Introduction

Since last week we have been talking about distributed databases.
These are databases which span several machines and for which the communication cost between machines is considered to be large.
We gave three example situations where a distributed database might be used: banking, department store chains, and digital libraries.
On Monday, we looked at how to modify queries in this setting, in particular, join computations, so as to minimize communication costs.
We then looked at how serializability and recovery change in the distributed setting and described the two-phase commit protocol.
Today, we begin by looking at how to modify locking if we have multiple databases in a distributed setting.

Distributed Locking

We assume each site has its own lock manager which is responsible locking elements on its component of a transaction.
We also assume components of a transaction can only request locks on elements at its site.
If we have multiple copies of the same data element `X` (i.e., we replicate `X`), we need to ensure that all copies of `X` are changed in the same way by each transaction.
We distinguish locking the logical database element `X` from locking one or more of its copies.

Centralized Locking

In centralized locking, we maintain a lock site.
This site has a lock table for logical elements, whether or not the lock site has copies of these elements at its site.
When a transaction wants a lock on logical element `X`, it sends a request to the lock site, which grants it as appropriate.
The cost of locking is then three messages per lock (request, grant, release).
Some drawbacks of centralized locking are:
1. The lock site can become a bottleneck to the throughput of the system.
2. If the lock site goes down, no transactions can be processed.

Using a Lock Coordinator

Let's now consider the setting where there is no replication, and each site has its own locking mechanisms for the elements that it has.
A distributed transaction might need locks on several database items `X`, `Y`, and `Z` that don't live all on the same site.
Component parts of the transaction at different sites need to at least exchange messages to determine if all the necessary locks for the transaction have been obtained before proceeding.
To simplify this process, we assume one component of every transaction acts as a lock coordinator for that transaction.
It is responsible for gathering all the locks needed for the transaction.
For locks needed on its own site, the lock coordinator doesn't need any messages to do locking.
To lock `X` on a different site `S`, the following messages need to occur:
1. A message to `S` requesting the lock for `X`.
2. A reply message granting the lock or a denial message (assume lock will eventually be granted by a later message).
3. A message to `S` releasing the lock on `X`.
For a given transaction, we typically choose the lock manager to be the site of the component of the transaction that needs the most locks.

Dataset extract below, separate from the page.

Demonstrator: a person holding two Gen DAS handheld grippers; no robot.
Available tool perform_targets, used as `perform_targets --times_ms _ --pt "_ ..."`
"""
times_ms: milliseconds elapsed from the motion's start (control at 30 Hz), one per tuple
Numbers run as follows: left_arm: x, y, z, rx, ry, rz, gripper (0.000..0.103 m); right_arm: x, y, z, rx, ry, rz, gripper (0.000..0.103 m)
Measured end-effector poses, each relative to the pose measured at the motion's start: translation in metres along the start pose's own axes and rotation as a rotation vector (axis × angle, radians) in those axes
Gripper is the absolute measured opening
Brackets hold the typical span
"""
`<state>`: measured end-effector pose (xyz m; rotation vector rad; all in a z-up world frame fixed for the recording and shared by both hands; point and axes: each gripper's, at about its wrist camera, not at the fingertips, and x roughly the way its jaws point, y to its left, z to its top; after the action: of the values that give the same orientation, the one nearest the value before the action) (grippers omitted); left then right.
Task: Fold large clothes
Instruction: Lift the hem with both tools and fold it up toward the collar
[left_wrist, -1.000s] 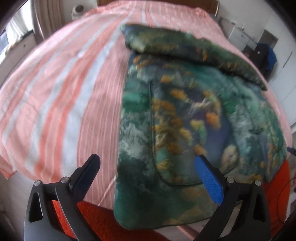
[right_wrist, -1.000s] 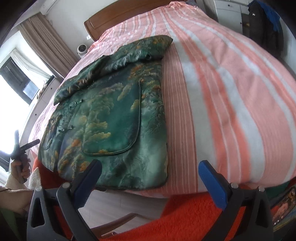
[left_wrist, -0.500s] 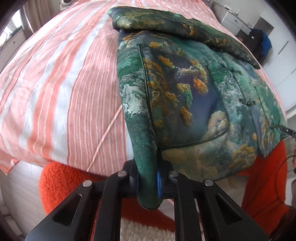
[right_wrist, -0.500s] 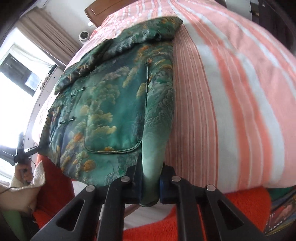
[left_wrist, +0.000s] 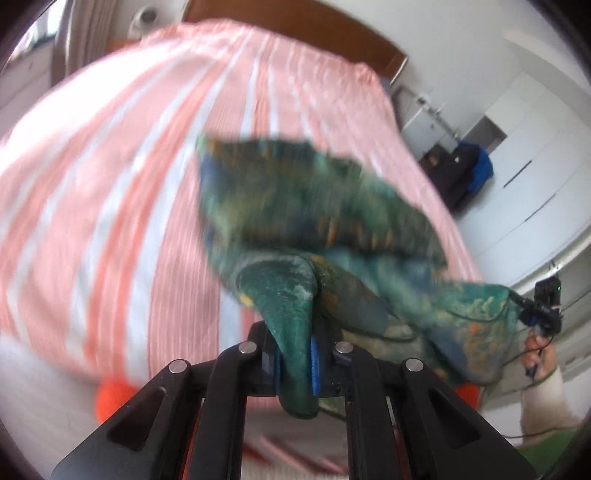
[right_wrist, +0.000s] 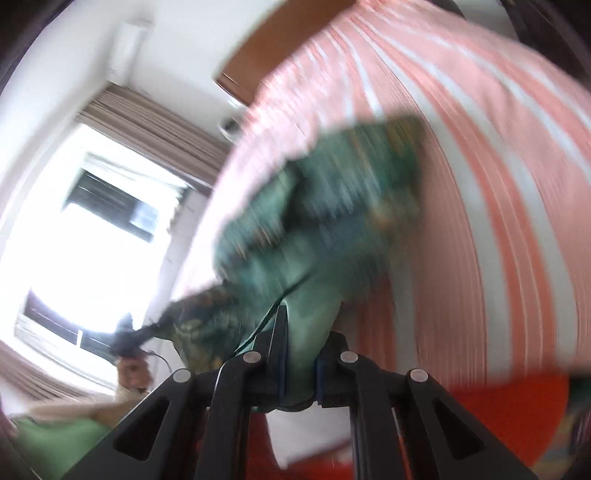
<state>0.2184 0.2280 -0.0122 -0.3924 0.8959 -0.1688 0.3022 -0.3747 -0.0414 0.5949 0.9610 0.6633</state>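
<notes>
A green patterned jacket (left_wrist: 317, 206) with orange and blue print is lifted at its near hem above the striped bed (left_wrist: 110, 177). My left gripper (left_wrist: 295, 362) is shut on one bottom corner of the jacket. My right gripper (right_wrist: 299, 376) is shut on the other bottom corner; the jacket (right_wrist: 332, 206) is motion-blurred there. The hem hangs stretched between both grippers, and the far part still rests on the bed (right_wrist: 498, 177). The other gripper shows far off in each view.
An orange fluffy rug (right_wrist: 517, 417) lies at the bed's foot. A wooden headboard (left_wrist: 295, 33) stands at the far end. White cabinets (left_wrist: 524, 155) and dark clothes (left_wrist: 461, 170) are to the right, a bright window (right_wrist: 92, 240) to the left.
Both grippers closed on the jacket's bottom corners and have now lifted the hem up off the bed and moved it toward the headboard; the views are blurred by motion.
</notes>
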Motion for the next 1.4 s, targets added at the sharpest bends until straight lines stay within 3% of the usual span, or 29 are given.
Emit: perform_targets --times_ms 100,133,200,233,267,300,333,367,433,533,633,700,733,767,800,833,900,1033,1167,1267,1333,1400 --pt "0.033 -0.013 0.096 0.088 -0.095 0.078 0.013 0.020 0.012 0.084 -0.073 -0.086 -0.005 0.010" --pt "0.049 -0.010 0.122 0.092 -0.099 0.102 0.020 0.034 0.012 0.115 -0.092 -0.112 -0.023 0.010" --pt "0.098 -0.002 0.171 0.061 -0.031 0.149 0.026 0.072 -0.001 0.176 -0.087 -0.137 -0.068 0.014" --pt "0.121 0.007 0.186 0.019 0.009 0.169 0.029 0.094 -0.014 0.203 -0.051 -0.125 -0.096 0.022" --pt "0.136 0.017 0.196 -0.016 0.044 0.178 0.038 0.110 -0.024 0.220 -0.008 -0.111 -0.109 0.028" --pt "0.146 0.023 0.199 -0.034 0.067 0.206 0.045 0.124 -0.035 0.232 0.043 -0.097 -0.122 0.047" --pt "0.148 0.027 0.199 -0.022 0.061 0.255 0.068 0.132 -0.046 0.239 0.100 -0.099 -0.148 0.071" --pt "0.148 0.025 0.192 0.001 0.047 0.278 0.087 0.134 -0.055 0.243 0.146 -0.123 -0.155 0.080" --pt "0.143 0.031 0.183 0.027 0.020 0.287 0.096 0.126 -0.062 0.241 0.159 -0.161 -0.105 0.084" --pt "0.150 0.047 0.174 -0.003 0.047 0.252 0.096 0.126 -0.061 0.237 0.083 -0.122 -0.173 0.085" --pt "0.190 0.056 0.165 -0.001 0.097 0.292 0.095 0.154 -0.061 0.228 -0.013 -0.018 -0.291 0.084" --pt "0.215 0.056 0.161 0.016 0.126 0.319 0.082 0.178 -0.066 0.221 -0.046 0.030 -0.340 0.084" --pt "0.227 0.053 0.158 0.026 0.147 0.334 0.058 0.194 -0.067 0.218 -0.061 0.059 -0.365 0.084" --pt "0.237 0.051 0.155 0.031 0.163 0.347 0.019 0.207 -0.072 0.214 -0.075 0.078 -0.391 0.082" --pt "0.243 0.047 0.152 0.032 0.166 0.372 0.010 0.219 -0.072 0.211 -0.096 0.094 -0.420 0.071" --pt "0.242 0.041 0.150 0.038 0.150 0.401 0.009 0.228 -0.070 0.209 -0.126 0.101 -0.446 0.049" --pt "0.222 0.023 0.151 0.085 0.070 0.441 0.007 0.234 -0.053 0.203 -0.229 0.057 -0.568 0.016" --pt "0.165 -0.011 0.171 0.149 -0.102 0.403 0.007 0.201 0.005 0.207 -0.402 -0.097 -0.612 0.014" --pt "0.169 -0.024 0.197 0.199 -0.244 0.471 0.008 0.182 0.034 0.229 -0.469 -0.257 -0.633 0.014" --pt "0.226 0.006 0.204 0.153 -0.186 0.519 0.008 0.205 0.008 0.247 -0.404 -0.276 -0.663 0.014" --pt "0.274 0.039 0.188 0.093 -0.082 0.520 0.009 0.235 -0.025 0.250 -0.362 -0.212 -0.691 0.014" --pt "0.301 0.058 0.164 0.080 -0.056 0.517 0.011 0.273 -0.068 0.238 -0.313 -0.101 -0.717 0.015"
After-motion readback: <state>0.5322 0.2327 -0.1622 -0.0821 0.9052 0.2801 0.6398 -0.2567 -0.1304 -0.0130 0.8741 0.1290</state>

Locking with Replication -- the Problem

Suppose we don't have a global lock table, but we do have replicated database elements `X`.
What we don't want is to have two copies of logical element `X` on different sites, say `X_1` and `X_2`, and for transaction `T_1` to get the lock on `X_1` and at the same time `T_2` to get the lock on `X_2` and each change the value of their copy, but because they don't have the lock, be unable to change the other copy.
The database in this bad scenario might end up in an inconsistent state, and we might not be able to serialize `T_1` and `T_2`.
To assure serializability, we need transactions to take global locks on the logical elements, even though these don't exist physically (only the copies exist physically).
We next look at a scheme for turning local locks into global locks which have the property:
- A logical element `X` can have either one exclusive lock and no shared lock, or any number of shared locks and no exclusive lock.

Primary-Copy Locking

In the primary-copy lock method, each logical element `X` has one of its copies designated the "primary copy".
Different database elements `X`, `Y` might have their primary copies on different sites.
In order to get a lock on a logical element `X`, a transaction sends a request to the site of the primary copy of `X`.
This site has a lock table with `X` in it and can appropriately grant or deny the request.

Distributed Deadlocks

As in the non-distributed setting, it is quite possible in the distributed setting to get deadlocks.
It is often harder, however, to detect them.
For this reason, rather than use wait-for graphs or timestamping, in the distributed setting most systems use timeouts.
If a transaction has not complete after an appropriate amount of time, it is assumed to have deadlocks, and is rolled back.

In-Class Exercise

Suppose we have `n` copies of a database element `X`.
Rather than use primary copy locking, suppose we require `s` of the copies of the element to grant a shared lock before we allow a transaction to assume it has a shared lock.
Similarly, we require `x` of the copies of the element to grant an exclusive lock before we allow a transaction to assume it has an exclusive lock.
What are some good choices for `s` and `x`? Why?
Give an advantage of this approach. Give a disadvantage of this approach.
Post your solutions to the May 2 In-Class Exercise Thread.

Information Integration

We now start a new topic: information integration.
Information integration is the process of taking several databases or information sources and making the data in these sources available to application users as if they were a single database.
The integrated database may be either physical, for example, stored in a data warehouse; or virtual, a "mediator" may be queried and it turn queries the various sources.
In the case of systems with mediators, special kinds of query optimization are needed and further the kind of optimization varies by the kind of mediator.
There are two main kinds of mediators:
1. global-as-view where the data at the integrated database is defined by how it is constructed from the sources. Here we might be interested in capability based optimization.
2. local-as-view where the content of the sources is defined in terms of the schema that the integrated database supports. Here the optimizer has to be able to figure out how to compose the answer to a query from defined views.
Different data sources might refer to the same entity. So another task that is needed by an information integration solution is to resolve discrepancies such as misspelt names, out-of-date addresses, etc. that different sources have. This task is called entity resolution.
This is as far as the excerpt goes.